Max iterationsIteration cap for the Nelder–Mead optimiser (default 300).
Surfaces to displayNumber of distinct optimised surfaces to show (deduplicated by convergence point).

Tab: Hazard Map

Accumulates stability results from many profile analyses into two georeferenced GeoTIFF rasters covering the study area:

The rasters are styled automatically when loaded into QGIS: FoS uses the red–yellow–green colour ramp; depth uses a white–blue ramp.
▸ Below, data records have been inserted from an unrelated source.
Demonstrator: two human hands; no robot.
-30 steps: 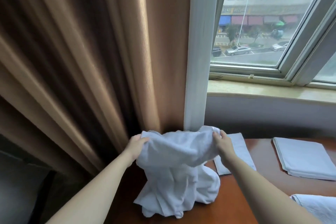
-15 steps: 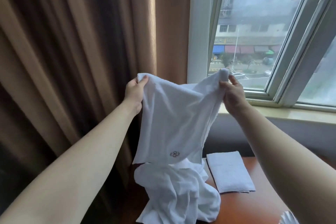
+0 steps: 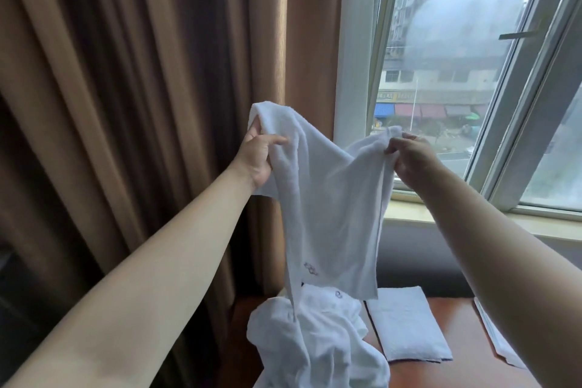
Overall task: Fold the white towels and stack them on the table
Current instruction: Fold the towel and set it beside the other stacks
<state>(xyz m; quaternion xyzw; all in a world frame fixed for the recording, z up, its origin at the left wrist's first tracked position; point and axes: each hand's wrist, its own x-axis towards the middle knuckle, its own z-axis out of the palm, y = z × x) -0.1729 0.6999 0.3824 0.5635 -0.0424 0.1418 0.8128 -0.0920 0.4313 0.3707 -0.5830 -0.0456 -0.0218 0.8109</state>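
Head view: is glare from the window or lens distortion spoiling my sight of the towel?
Head view: daylight through the window is hazy and bright, but the held towel stays evenly lit and readable, its small logo visible; the wide lens bows the window frame and curtain; both hands look slightly soft.

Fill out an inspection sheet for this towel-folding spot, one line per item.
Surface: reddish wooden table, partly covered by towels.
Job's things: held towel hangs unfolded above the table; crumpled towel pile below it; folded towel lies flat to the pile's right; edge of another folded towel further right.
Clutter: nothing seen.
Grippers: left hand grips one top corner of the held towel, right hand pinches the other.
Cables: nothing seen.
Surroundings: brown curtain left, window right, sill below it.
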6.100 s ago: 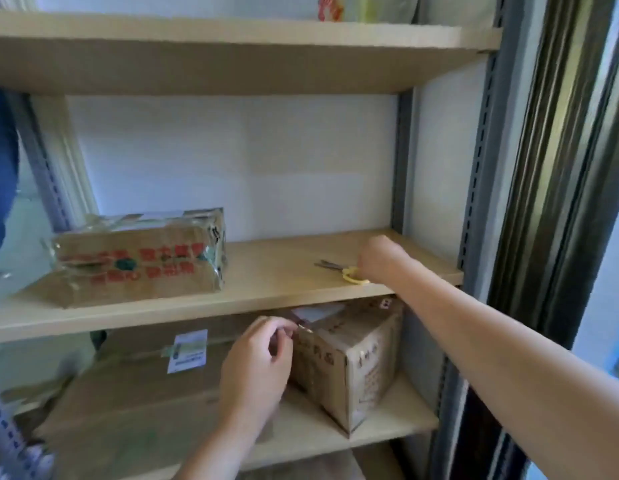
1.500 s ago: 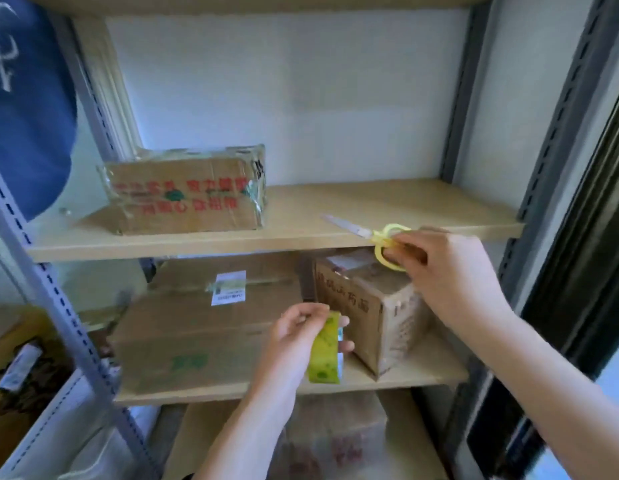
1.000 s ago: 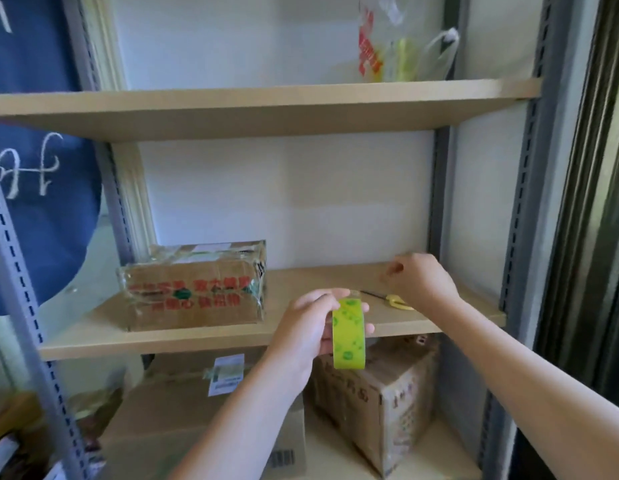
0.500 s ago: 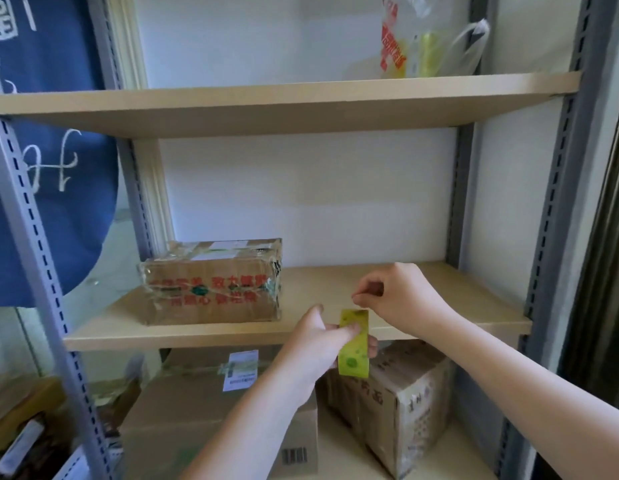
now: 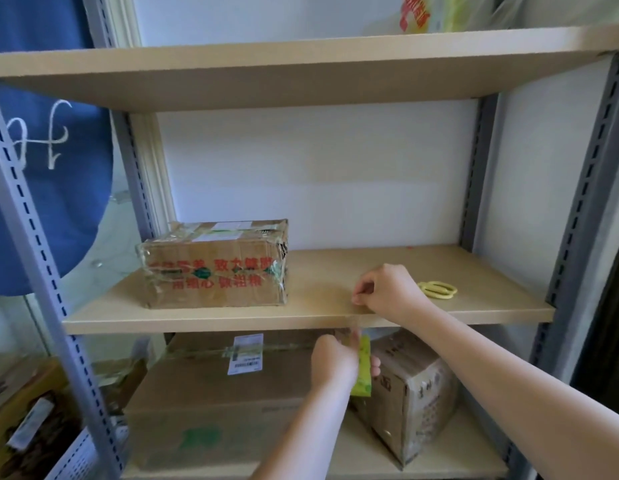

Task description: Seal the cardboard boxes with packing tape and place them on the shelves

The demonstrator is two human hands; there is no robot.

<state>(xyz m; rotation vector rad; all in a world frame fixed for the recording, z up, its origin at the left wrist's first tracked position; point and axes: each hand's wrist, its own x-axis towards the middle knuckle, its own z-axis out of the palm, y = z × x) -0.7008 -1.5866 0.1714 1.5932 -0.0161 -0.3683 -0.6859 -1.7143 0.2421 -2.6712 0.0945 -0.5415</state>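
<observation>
Taped cardboard box (image 5: 216, 265): brown, red print, wrapped in clear tape, lying flat on the left of the middle shelf (image 5: 336, 306). Large flat box (image 5: 214, 393): lower shelf, white label on top. Small box (image 5: 412, 386): beside it on the right, angled. Tape roll (image 5: 363, 367): yellow-green, upright on edge, in front of the lower boxes.

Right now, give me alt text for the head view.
Left hand grips a green roll of packing tape while the right hand pinches its pulled-out clear end at the middle wooden shelf. Yellow-handled scissors and a taped brown cardboard box rest on that shelf.
</observation>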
Workflow for a multi-profile hazard map

  1. Analyse the first cross-section and switch to Hazard Map.
  2. Select Create new rasters, define the output extent, cell size, and output paths, then click Add current result to map.
  3. Enable Update rasters automatically after each analysis for subsequent profiles.
  4. Analyse each additional cross-section; the rasters update automatically.
  5. To restart from scratch, switch to Update existing rasters and enable Overwrite.
⚠ The Hazard Map requires GDAL (osgeo) to be available in the QGIS Python environment. This is included in standard QGIS installations.

Stability methods

MethodInterslice forcesEquilibrium satisfiedNotes
Bishop (simplified)Horizontal onlyMomentFast and accurate for circular surfaces. Recommended default.
Morgenstern–PriceInclined (constant f(x))Force + MomentRigorous. Suitable for irregular or non-circular surfaces.
SpencerInclined (constant angle)Force + MomentRigorous. Similar accuracy to Morgenstern–Price.

Results interpretation

On the chart, slip surfaces are coloured on a continuous red–yellow–green scale spanning the FoS range of all currently displayed surfaces. The critical surface (lowest FoS) is drawn with a thicker line and labelled #1.

File formats

ExtensionContents
.rslopeFull project state (JSON): profile data, parameters, computed surfaces, hazard-map configuration.
.csvElevation profile: two columns, distance (m) and elevation (m).
.txtPlain-text analysis report including parameters, results, and profile CSV.
.png / .svgProfile chart image (raster or vector).
.dxfProfile and slip surfaces as DXF polylines on separate named layers, with a legend.